Xander looked at Oz. "You thinking what I'm thinking?"

"Unlikely."

"Let's keep moving people, no time for sight-seeing," pushed Cordelia, wanting to get this over with as soon as possible

All four of them shoved their way through the heavy solid wood front doors, and entered the dark lobby. Willow took out a jasmine scented candle she'd brought along and got ready to light it.

"Candles? Hah! We don' neeed no steen-kin candles!" cheerfully scoffed Xander as be hefted a large flashlight. He was prepared and ready for bear. He yelped when Willow grabbed it from him. "Yike! What was that for, Will?"

"We have to do this right. Nothing modern, nothing the Maywygashi couldn't have had. We'll use firelight to find our way." Then she lit up the candle and she showed them the way. They proceeded in silence, accompanied only by the sounds of floorboards creaking under their weight and the susurrus and sigh of the desert wind forcing its way through the numerous openings and crevasses. Cordelia shuddered and, much to his surprise, took Xander's hand.

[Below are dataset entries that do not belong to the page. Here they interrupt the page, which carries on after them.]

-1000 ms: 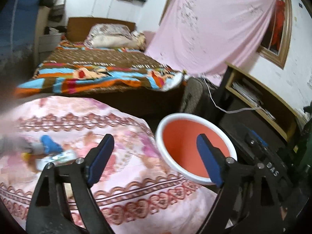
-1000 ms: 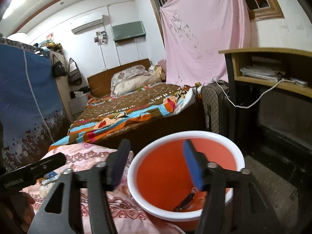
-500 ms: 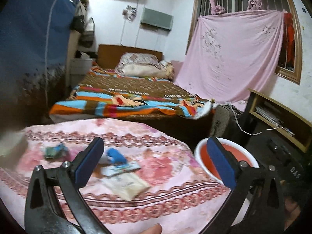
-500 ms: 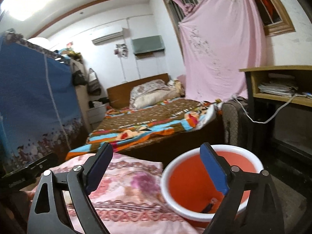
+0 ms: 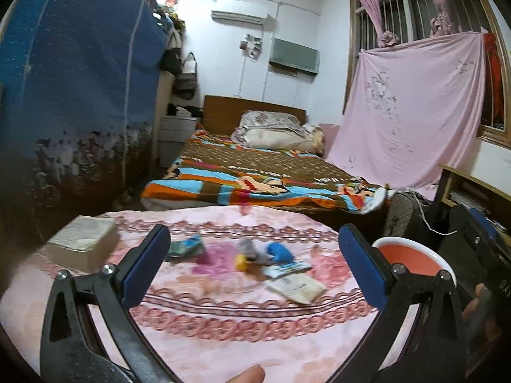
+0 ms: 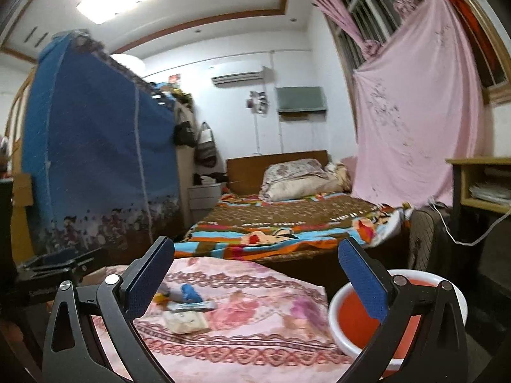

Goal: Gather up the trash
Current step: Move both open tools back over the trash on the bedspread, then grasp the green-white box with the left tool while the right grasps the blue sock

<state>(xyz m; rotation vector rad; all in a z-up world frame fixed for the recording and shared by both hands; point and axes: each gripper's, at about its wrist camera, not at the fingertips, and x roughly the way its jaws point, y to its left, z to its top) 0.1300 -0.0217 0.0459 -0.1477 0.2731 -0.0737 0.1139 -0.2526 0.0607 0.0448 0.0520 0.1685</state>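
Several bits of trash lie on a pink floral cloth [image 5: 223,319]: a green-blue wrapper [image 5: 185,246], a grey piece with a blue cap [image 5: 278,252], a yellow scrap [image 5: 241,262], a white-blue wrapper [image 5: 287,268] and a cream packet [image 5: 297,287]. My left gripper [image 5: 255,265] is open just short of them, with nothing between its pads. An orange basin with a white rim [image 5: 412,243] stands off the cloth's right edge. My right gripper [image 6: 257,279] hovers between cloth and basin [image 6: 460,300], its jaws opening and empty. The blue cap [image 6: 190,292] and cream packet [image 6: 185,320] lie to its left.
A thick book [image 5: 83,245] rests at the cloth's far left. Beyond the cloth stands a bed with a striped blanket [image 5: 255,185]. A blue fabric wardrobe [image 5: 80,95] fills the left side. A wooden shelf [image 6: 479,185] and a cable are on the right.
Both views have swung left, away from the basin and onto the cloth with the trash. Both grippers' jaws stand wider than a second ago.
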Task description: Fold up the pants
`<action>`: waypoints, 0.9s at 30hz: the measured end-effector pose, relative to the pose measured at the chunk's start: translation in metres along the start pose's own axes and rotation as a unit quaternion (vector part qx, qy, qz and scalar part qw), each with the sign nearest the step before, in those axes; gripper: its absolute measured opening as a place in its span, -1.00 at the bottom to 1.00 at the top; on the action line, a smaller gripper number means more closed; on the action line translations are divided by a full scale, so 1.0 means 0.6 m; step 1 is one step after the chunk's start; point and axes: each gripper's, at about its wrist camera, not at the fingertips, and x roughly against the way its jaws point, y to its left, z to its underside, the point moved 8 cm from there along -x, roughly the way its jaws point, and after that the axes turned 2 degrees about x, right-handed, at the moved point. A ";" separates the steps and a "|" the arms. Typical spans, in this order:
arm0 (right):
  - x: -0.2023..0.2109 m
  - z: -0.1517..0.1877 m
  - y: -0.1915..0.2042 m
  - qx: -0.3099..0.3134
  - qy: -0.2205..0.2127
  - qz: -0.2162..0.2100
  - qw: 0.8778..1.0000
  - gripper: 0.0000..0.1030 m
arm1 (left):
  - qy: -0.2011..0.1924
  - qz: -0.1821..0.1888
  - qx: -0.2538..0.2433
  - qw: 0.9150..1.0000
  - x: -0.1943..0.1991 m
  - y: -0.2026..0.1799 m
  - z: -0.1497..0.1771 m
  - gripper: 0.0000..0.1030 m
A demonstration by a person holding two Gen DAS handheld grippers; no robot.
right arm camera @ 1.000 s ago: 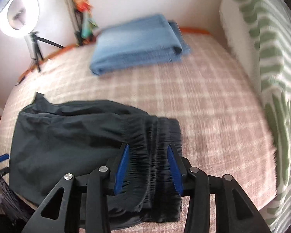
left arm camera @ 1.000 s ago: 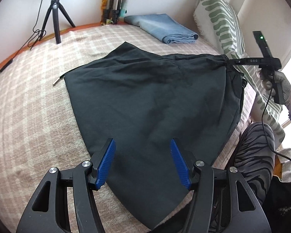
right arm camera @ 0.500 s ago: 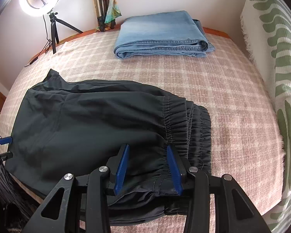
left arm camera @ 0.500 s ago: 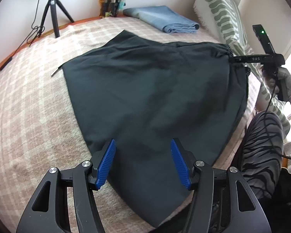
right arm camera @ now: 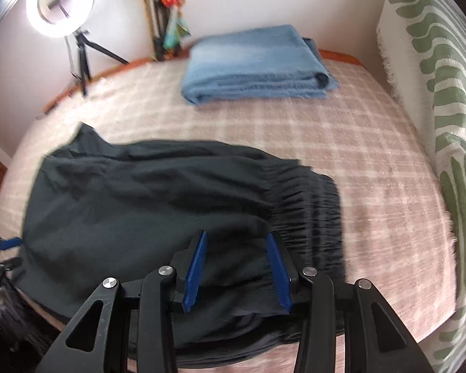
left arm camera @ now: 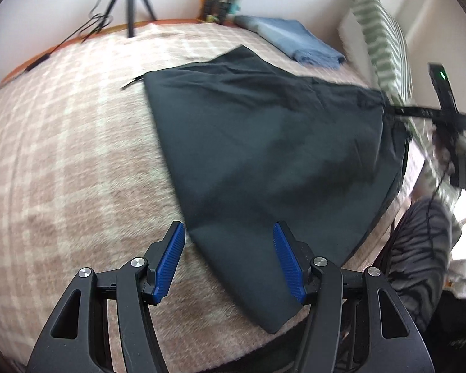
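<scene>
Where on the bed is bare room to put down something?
Free: blanket left of the black pants; the strip between pants and folded blue jeans; the patch between waistband and striped pillow. Crowded: near edge, under both grippers.

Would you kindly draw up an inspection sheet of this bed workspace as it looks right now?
Surface: pink plaid blanket covering the bed.
Job's things: black pants spread flat, elastic waistband toward the green-patterned cushion.
Clutter: folded blue jeans at the far edge.
Grippers: left claw open above the pants' hem end; right claw astride fabric near the waistband, grip cannot be told.
Cables: black cable hanging from the right claw's handle; another on the blanket by the tripod.
Surroundings: lit ring light, white wall.
</scene>
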 end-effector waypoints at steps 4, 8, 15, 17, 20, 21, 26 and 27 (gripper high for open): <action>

Xander jumped, then glared back at Cordelia. "Whadja say?"

"I didn't say anything, it was Oz." She looked over at him.

"Not me. It was Willow." Even the unflappable Oz was beginning to look a mite flapped.

"Me?" squeaked Willow, "It was Xander!"

Xander waved everyone quiet and paused to listen more carefully. "No. No. I think maybe it's coming from ... that way?" Xander gulped and pointed down the corridor.

They stopped moving and listened carefully to the whisper of the wind.

"Was that the wind talking?" Xander gulped again.

"Ah-yep. I thought I heard it it say," Oz cocked his head, his features molding into a puzzled expression, "'Welcome'?"

Xander relaxed and smiled. "Heh, at least it's polite."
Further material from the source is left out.